Overview of what you will do:

Implement a secure multiparty computation (MPC) simple voting application using the JIFF MPC framework.
Implement a private set intersection (PSI) protocol based on DDH and elliptic curve oblivious pseudorandom functions (OPRF).
Use private information retrieval (PIR) to privately query a database using the Checklist protocol.

We provide a lot of stub code to make your tasks easier. Find and clone the stencil code in this Github repo. Each directory has a README with some low level instructions about the code and how to run it, and some documentation references. Please read the instructions carefuly, as they are designed to make the assignment easier for you.

Submission instructions: Your submission will consist of a written report that has answers for the specific questions below, and a zip file containing all the implementation and code that you filled into the stencil. In your report, please write a few sentences or a short paragraph for every question, highlighting your approach and your findings. Do not just provide your answer in one word! Please show us your rational/steps. Submit your report and zip file to cs2390tas@lists.brown.edu by 11pm (Eastern time) on Friday, November 22, 2024

MPC Voting Application

Secure multiparty computation (MPC) allows multiple parties to perform a computation on their private sensitive inputs.
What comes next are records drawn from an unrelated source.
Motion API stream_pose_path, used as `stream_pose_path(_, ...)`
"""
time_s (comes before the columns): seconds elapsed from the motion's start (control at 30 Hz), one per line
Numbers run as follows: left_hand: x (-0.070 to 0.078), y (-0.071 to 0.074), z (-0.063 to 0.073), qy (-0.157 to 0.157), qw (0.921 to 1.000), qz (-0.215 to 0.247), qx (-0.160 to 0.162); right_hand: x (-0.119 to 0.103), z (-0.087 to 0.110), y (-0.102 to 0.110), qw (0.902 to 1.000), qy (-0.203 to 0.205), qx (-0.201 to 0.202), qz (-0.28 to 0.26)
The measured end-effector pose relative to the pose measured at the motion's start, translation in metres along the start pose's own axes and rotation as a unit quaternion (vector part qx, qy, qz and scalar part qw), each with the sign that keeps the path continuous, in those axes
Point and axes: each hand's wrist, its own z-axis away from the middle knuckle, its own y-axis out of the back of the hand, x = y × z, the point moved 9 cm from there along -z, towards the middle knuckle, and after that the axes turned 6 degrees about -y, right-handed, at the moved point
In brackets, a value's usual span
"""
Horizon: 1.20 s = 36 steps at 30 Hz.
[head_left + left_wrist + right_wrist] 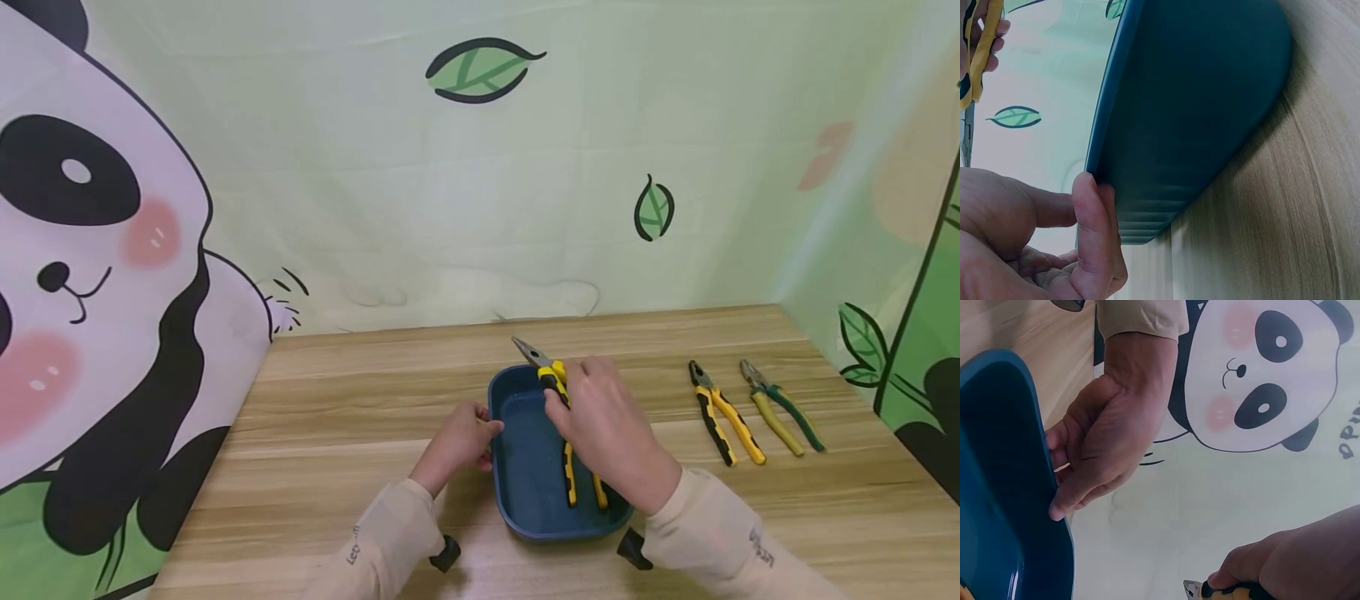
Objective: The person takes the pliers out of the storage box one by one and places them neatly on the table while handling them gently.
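My tray (525,475) sat on the table (337,467). My left hand (461,437) touched its left edge; my right hand (609,421) was above it with pliers (549,374). Handles (570,483) lay in it. To its right lay two more pliers (708,408), side by side.

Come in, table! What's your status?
Left hand holding blue tray at left. Right hand gripping pliers over it. Two other pliers lying right, seemingly out of the way.

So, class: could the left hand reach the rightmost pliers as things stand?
Probably not easily: the left hand holds the blue tray, and that tray and the right hand lie between it and the rightmost pliers.
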Motion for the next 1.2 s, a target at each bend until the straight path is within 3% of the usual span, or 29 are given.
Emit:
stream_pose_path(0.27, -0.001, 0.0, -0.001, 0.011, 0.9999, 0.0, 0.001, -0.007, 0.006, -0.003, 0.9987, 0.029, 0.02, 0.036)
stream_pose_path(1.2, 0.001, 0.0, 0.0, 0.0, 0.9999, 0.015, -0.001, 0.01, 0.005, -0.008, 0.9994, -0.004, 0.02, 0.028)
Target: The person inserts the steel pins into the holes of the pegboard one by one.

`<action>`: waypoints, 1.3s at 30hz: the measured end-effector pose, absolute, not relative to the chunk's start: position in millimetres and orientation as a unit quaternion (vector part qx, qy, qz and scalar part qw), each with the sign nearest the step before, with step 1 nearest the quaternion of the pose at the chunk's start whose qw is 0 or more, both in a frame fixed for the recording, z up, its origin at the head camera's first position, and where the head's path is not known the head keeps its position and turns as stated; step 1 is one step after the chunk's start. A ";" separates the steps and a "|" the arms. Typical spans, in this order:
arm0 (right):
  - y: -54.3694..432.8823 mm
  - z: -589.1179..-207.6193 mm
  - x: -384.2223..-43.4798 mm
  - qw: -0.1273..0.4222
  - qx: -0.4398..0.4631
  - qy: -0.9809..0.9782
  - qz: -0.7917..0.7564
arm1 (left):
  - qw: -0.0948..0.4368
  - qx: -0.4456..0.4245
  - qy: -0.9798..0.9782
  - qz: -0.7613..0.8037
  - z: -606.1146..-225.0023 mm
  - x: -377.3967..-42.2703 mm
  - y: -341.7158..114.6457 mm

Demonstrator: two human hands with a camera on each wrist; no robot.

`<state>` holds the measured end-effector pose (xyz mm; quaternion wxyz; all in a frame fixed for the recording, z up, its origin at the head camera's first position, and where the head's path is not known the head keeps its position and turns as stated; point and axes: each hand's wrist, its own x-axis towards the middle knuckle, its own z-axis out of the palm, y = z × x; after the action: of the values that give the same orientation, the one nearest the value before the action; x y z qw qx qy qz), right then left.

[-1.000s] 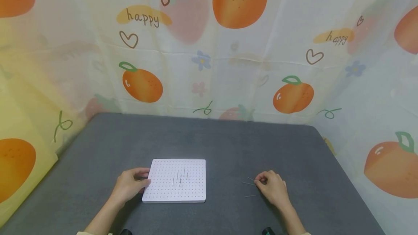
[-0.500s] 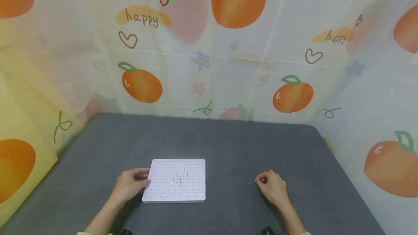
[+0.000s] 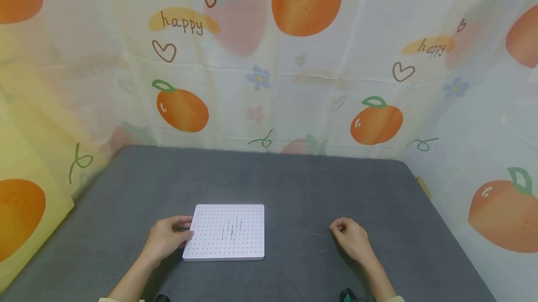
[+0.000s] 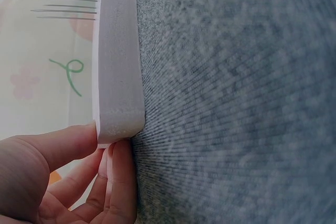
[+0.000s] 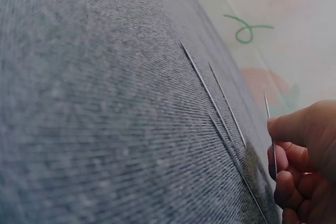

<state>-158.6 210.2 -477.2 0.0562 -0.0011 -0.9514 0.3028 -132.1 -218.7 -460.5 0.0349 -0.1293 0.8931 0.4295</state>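
Grip of R hand is narrow, w/ one pin held betw. thumb and fingers; its axis runs approx. 12–6 in R wrist view. From there, board lies well apart at 9 o'clock on surface. L hand is nearer, pinching board's 9 o'clock edge. Loose pins lie at 8–9 o'clock from R hand.

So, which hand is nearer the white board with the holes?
Left. The left hand grips the white board at its left edge; the right hand is apart, off to its right, pinching a thin metal pin.
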 end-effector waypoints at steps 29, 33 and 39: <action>172.5 -457.8 -161.3 0.068 0.062 -0.927 0.364 | 0.036 -0.135 0.894 0.426 -461.2 -132.8 -218.2; 166.2 -457.0 -160.1 0.091 0.081 -0.924 0.362 | 0.035 -0.134 0.895 0.424 -461.3 -133.0 -217.9; 156.9 -456.0 -158.6 0.121 0.087 -0.914 0.377 | 0.034 -0.133 0.895 0.424 -460.8 -132.9 -218.1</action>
<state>-158.6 156.9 -456.0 0.1208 0.0867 -0.9143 0.3768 -132.9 -218.1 -460.8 0.0335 -0.1329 0.8951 0.4244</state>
The inputs remain unknown to all other parties, and only the final output of the computation is revealed at the end.

In the real-world, each party has its own device that it uses to participate in the computation, e.g. a laptop or phone. In this assignment, each party will be a separate process that you run in a separate terminal. These processes communicate together over sockets, as if they are separate devices. Additionally, our implementation uses a server to orchestrate communication between these parties, e.g. so that parties do not need to manage the identity and IPs of all other parties, or have to deal with NAT, or other networking challenges.

We will look into shamir secret sharing based MPC. In this variant, each party splits each of its secret inputs into a collection of secret shares, one per party. For example, if there are a total of 3 parties, each input will be split into 3 shares, each sent to a different party. When combined together these shares reconstruct the original input. In JIFF, the MPC framework we will use, this operation is called open(...). JIFF provides APIs to also operate over these shares. For example, it allows adding the shares together to compute a new sharing of the sum of the secret inputs.

Here's a simple example of summing one secret input per party, and opening the result, in JIFF.

Your task is to implement a secret ballot voting MPC application. The scenario is as follows: you and two other friends are trying to choose a restaurant to go to for dinner. You do not want anyone to know what you voted for, only the total votes each option received. At a high level, if a party voted for one restaurant, say "DuneBrothers", it should secret share a value of 1 for that option, and 0 for all other options. The MPC code should then sum the vote values per options, which would correspond to the count of 1s that option received from every participant. More implementation details and steps are available in the stencil.

After implementing and testing your code. Please answer the following questions in your written report.

Question 1: How many inputs does it each party provide into the MPC computation, i.e. how many 0s and 1s? How many inputs are there total over all three parties? How many input secret shares does your implementation create over all the parties?

Question 2: Choose one vote option, say "DuneBrothers", print all the share of that vote that each party received from party 1. Run the computation multiple times, look at the printed shares. What can you tell us about them? Is it obvious to you whether you can use less than three of them to reconstruct the secret vote?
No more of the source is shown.